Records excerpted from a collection

....

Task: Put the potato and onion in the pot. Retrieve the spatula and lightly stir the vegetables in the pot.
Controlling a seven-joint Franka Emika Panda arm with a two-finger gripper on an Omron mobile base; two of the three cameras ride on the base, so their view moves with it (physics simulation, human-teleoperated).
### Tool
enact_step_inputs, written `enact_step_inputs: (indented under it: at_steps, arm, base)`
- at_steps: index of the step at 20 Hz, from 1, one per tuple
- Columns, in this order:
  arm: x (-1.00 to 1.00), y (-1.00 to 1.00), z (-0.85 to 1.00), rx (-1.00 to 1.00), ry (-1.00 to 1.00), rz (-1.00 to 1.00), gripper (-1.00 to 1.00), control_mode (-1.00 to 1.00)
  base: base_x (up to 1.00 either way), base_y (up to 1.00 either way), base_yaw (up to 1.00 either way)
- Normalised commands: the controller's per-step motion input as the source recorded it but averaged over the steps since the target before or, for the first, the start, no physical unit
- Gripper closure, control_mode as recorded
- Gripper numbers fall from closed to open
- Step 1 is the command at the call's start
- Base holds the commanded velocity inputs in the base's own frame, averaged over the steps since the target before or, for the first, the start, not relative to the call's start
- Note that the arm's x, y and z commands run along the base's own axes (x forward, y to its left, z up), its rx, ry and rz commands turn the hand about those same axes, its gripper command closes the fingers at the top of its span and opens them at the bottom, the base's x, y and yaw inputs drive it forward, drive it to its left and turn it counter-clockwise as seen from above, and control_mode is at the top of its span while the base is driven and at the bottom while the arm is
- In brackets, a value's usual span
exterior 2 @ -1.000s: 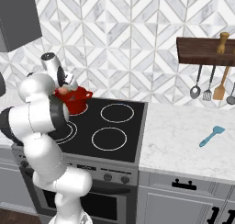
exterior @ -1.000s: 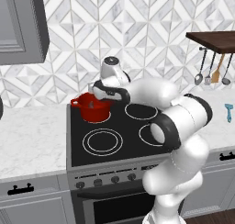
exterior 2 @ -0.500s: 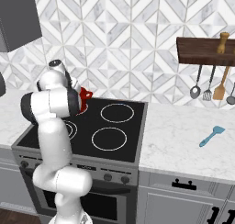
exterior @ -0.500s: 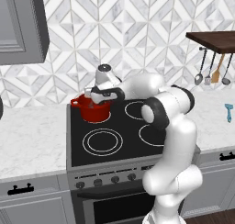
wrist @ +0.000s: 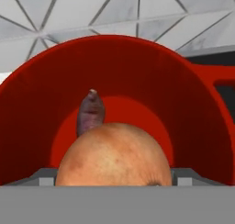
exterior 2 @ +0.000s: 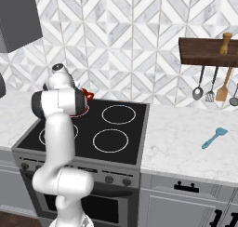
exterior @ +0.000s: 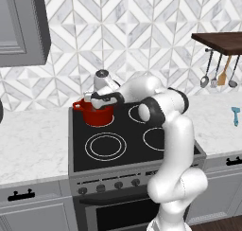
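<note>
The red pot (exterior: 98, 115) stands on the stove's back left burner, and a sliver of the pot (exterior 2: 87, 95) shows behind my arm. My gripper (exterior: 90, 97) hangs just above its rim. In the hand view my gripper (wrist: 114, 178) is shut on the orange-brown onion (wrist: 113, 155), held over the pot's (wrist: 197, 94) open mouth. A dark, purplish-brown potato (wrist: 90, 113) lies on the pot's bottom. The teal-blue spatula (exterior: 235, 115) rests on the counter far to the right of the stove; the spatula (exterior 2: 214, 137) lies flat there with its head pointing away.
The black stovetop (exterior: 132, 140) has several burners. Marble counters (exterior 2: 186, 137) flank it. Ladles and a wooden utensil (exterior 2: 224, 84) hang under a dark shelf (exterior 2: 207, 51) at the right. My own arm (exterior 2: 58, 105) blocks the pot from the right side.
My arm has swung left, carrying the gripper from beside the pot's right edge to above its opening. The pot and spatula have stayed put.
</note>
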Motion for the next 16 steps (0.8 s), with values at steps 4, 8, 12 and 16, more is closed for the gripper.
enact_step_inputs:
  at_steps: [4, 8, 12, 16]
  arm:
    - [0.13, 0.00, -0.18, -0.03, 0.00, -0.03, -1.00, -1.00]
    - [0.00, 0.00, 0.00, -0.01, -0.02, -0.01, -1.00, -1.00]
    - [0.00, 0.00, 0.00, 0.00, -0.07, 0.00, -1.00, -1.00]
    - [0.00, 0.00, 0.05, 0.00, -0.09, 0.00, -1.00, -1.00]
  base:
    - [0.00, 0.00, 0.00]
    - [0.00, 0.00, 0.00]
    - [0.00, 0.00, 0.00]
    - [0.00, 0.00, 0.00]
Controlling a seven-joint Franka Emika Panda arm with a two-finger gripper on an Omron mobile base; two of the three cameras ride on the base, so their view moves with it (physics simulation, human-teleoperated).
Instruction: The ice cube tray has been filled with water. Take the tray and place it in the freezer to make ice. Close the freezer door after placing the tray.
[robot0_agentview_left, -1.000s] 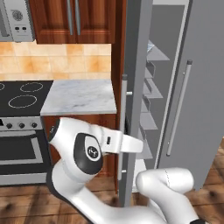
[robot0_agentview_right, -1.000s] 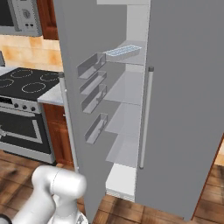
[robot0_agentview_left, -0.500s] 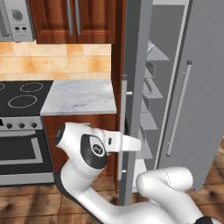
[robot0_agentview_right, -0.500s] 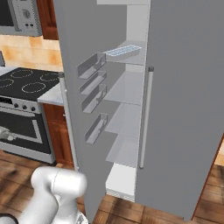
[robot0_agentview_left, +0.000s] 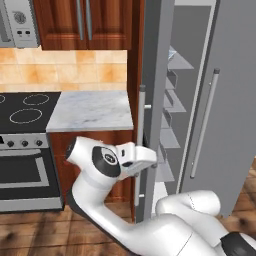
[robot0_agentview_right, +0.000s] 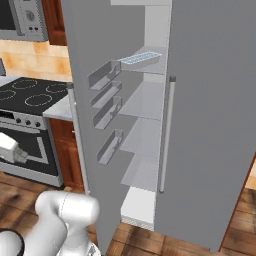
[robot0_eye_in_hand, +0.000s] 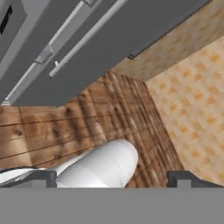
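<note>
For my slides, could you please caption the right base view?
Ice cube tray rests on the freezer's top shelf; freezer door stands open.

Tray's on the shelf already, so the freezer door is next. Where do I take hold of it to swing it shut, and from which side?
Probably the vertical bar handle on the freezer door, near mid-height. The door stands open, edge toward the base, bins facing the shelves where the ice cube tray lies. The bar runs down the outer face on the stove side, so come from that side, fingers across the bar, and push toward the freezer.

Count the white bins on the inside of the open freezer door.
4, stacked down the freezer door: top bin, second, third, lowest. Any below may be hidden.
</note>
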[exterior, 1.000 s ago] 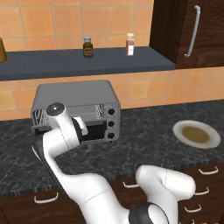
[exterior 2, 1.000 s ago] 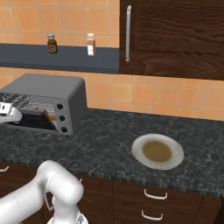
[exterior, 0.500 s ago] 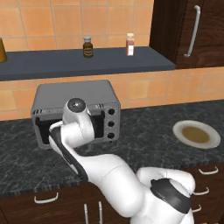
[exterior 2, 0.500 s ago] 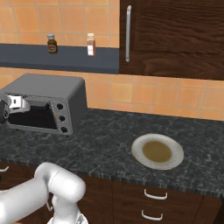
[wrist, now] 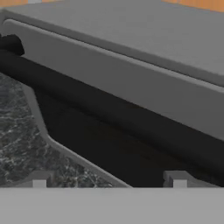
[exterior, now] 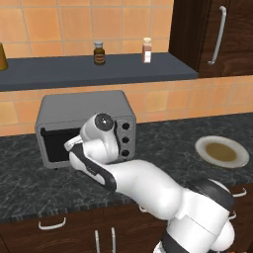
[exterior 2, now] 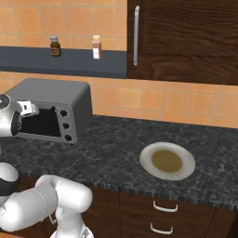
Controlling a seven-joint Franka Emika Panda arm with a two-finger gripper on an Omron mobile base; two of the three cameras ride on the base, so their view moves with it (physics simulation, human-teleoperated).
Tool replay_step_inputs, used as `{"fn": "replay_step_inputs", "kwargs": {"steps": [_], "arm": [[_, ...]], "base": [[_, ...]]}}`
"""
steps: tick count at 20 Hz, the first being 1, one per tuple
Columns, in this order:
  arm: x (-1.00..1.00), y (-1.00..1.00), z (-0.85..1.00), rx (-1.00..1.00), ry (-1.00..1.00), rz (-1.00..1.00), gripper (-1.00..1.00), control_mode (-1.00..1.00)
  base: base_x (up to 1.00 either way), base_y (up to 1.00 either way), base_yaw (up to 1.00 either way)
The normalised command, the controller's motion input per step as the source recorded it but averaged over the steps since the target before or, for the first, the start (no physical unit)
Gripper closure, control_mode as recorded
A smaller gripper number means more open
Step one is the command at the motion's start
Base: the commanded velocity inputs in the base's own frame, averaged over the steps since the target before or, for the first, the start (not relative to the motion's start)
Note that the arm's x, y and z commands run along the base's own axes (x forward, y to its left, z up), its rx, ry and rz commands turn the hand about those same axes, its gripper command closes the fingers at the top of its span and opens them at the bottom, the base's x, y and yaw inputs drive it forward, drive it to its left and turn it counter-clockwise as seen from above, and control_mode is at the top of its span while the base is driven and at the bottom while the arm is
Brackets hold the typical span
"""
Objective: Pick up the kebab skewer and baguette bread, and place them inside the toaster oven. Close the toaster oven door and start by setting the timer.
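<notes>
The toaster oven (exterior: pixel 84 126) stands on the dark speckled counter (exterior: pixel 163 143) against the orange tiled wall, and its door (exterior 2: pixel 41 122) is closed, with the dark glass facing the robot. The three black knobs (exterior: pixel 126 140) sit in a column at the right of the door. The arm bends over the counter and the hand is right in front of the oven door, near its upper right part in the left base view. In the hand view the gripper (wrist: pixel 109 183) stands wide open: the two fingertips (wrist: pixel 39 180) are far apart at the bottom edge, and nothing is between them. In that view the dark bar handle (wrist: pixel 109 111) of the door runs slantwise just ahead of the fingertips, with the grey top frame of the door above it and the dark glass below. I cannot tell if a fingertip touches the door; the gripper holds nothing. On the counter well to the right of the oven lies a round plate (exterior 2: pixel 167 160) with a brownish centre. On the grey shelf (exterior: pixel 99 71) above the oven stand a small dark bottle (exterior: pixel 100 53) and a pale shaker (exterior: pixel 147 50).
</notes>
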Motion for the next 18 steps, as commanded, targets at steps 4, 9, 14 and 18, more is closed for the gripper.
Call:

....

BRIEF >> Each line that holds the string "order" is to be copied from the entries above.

SOLUTION FOR THIS TASK >>
- Columns, in this order:
Columns, in this order:

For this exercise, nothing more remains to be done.